In fact it is noticeably faster in basically every benchmark. That is great. It makes my life a bit easier!

But what if it is just that the 3.0.36+ code that is better. What if my new config actually sucks. Does the defconfig run much better, or is it the same or worse. Keep in mind that the 3.0.36+ config tested above has all drivers and networking features configured. That could add a bit of overhead. If it only adds a small bit of overhead that is fine considering all the benefits. But if it adds a lot of slower bloated code I may need to go back and reconfigure it again. There is only one way to find out. That is to delete the 3.0.36+ module directory and kernel, and then copy over the 3.0.36+ defconfig kernel to the Mele.

Here it goes. After all the kernel builds I have been doing there are 14 different kernel builds that successfully built and booted residing in my kernel testing directory. The oldest one used an older defconfig which had no hdmi output. It would be useless and unfair to use that one. The next oldest is Turl's zatab_defconfig that got my hdmi working. Using that one would also be somewhat unfair as it is not the defconfig. Unfortunately I don't have an actual defconfig kernel built. Even both of these have netfilter enabled. That is not part of the defconfig. So in order to test the defconfig I will actually need to build a new kernel. That will take some time and is not something I really am looking forward to doing. In the meantime, while that kernel is compiling, lets look at a kernel with the closest diff match to the current defconfig. That one is (drumroll): none of them!

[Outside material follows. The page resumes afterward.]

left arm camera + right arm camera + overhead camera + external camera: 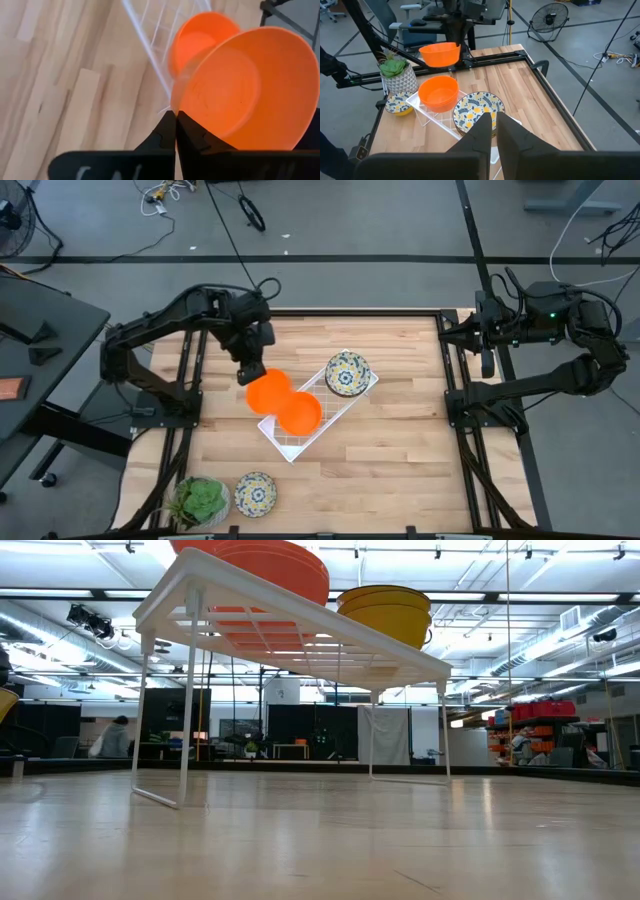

We're just going to have to wait until a defconfig kernel has been compiled. I have to compile yet another kernel for the zillionth time, before we can even begin to complete our testing . . . Figures as much . . . but at least I'll be able to see if the defconfig is getting any better. I am getting very sick of compiling kernels though. . . Forgive me if I take a break and save this post while the defconfig kernel compiles.
Testing Methodologies

While we are waiting for the kernel to finish compiling lets talk a bit about the details of the platforms, etc. used for these tests.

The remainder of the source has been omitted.